| The task |
Before anything else, drop the pictures; then return exactly the lines from the top of the listing through the line with "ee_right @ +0".

──────────────────────────────

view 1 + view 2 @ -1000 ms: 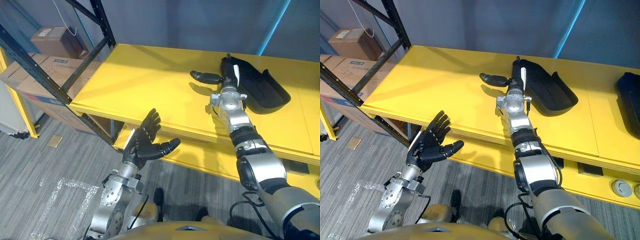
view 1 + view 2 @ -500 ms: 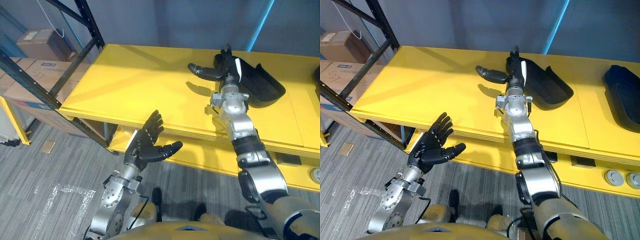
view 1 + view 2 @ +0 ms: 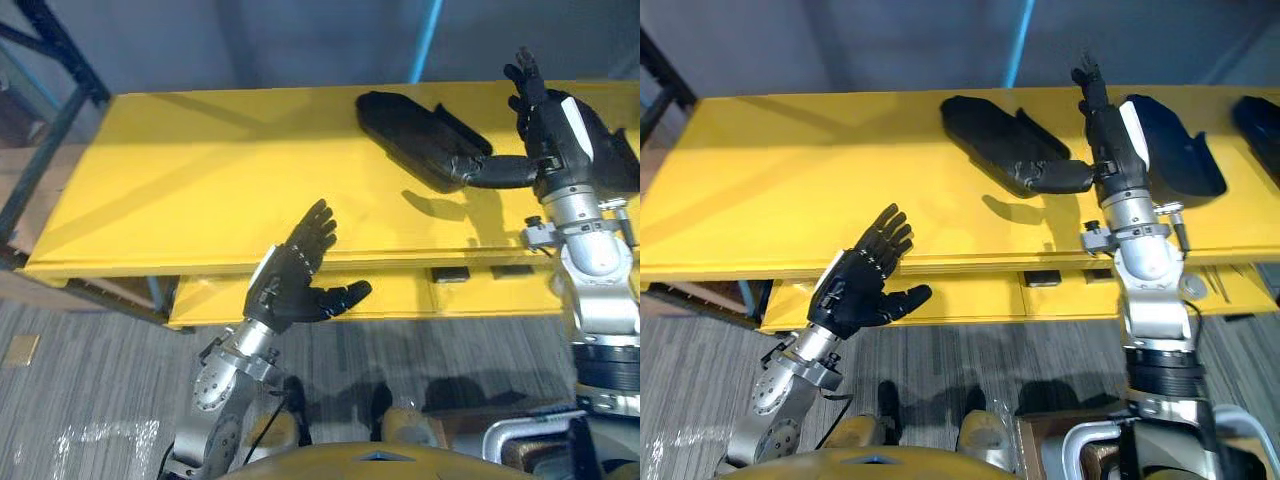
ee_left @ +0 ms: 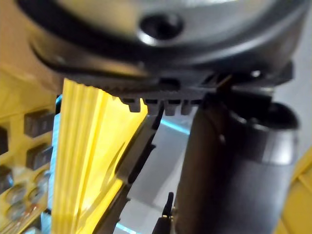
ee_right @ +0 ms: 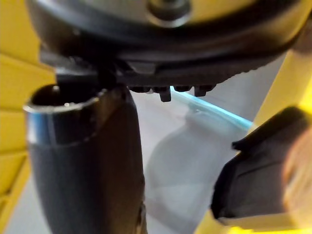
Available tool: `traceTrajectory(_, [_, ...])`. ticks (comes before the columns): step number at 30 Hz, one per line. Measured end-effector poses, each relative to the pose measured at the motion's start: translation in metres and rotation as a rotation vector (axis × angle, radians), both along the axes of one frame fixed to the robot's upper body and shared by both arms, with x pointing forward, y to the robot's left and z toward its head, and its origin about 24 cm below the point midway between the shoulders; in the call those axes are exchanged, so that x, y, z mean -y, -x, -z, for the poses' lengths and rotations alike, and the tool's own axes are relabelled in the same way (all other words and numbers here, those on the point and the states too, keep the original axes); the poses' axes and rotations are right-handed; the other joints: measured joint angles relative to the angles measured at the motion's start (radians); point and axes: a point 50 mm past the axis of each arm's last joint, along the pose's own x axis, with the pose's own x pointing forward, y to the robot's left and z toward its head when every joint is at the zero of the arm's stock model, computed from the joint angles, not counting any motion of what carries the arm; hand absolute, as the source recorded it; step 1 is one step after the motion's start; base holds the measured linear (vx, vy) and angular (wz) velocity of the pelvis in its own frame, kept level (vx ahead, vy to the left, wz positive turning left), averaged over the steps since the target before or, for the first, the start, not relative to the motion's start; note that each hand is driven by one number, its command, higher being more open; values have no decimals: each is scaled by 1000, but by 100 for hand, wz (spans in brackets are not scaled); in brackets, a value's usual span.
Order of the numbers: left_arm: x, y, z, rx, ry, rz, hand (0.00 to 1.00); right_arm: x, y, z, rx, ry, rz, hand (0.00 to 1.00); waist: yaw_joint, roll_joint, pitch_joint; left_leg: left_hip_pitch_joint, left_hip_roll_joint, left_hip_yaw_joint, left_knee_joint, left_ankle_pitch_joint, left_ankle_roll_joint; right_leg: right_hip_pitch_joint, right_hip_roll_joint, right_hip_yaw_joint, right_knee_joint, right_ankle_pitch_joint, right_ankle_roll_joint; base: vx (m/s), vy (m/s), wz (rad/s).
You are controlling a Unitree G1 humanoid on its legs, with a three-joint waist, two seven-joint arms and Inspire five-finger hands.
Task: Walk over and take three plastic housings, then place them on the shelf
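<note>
Three black plastic housings lie on the yellow shelf top [image 3: 200,180]. One long housing [image 3: 405,130] lies left of my right hand [image 3: 545,120]. A second housing [image 3: 1185,150] lies just right of that hand, and a third [image 3: 1262,118] sits at the far right edge. My right hand stands upright and open over the shelf, its fingers straight. Its thumb points at the near end of the long housing; whether it touches is unclear. My left hand [image 3: 295,280] hovers open and empty in front of the shelf's front edge. The right wrist view shows a housing [image 5: 253,185] past the thumb.
A lower yellow tier [image 3: 400,295] with dark slots runs under the shelf's front edge. A dark rack post [image 3: 45,45] stands at the far left. The left half of the shelf top is bare. Grey floor lies below.
The whole view has swung to the right, so the camera moved. My right hand, earlier at the left edge of one housing, now stands between two. The left hand keeps its open pose.
</note>
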Motion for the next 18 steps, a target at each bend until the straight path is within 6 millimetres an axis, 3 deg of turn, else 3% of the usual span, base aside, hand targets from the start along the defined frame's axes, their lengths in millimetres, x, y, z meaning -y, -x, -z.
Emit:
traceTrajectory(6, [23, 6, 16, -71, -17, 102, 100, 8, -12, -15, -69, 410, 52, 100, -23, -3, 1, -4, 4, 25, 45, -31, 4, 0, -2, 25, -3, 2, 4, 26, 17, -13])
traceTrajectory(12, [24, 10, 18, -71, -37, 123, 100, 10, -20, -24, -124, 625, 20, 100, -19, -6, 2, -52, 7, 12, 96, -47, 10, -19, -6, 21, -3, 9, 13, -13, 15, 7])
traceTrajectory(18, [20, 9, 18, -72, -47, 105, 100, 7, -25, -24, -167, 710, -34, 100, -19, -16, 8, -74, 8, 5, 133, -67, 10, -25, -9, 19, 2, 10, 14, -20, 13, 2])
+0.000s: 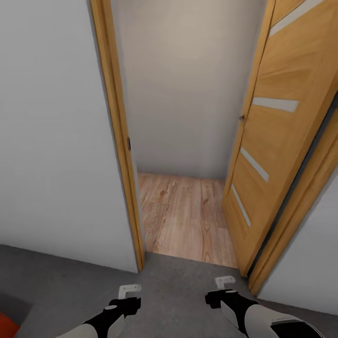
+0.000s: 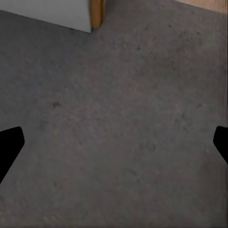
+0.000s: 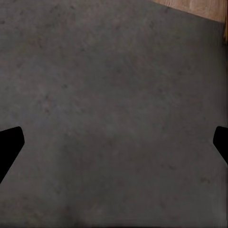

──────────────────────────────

| Task answer |
view 1 + view 2 @ -1000 ms: 
view 1 + view 2 @ -500 ms: 
view 1 + view 2 @ +0 ms: 
ee_left @ +0 ms: 
ee_right @ +0 ms: 

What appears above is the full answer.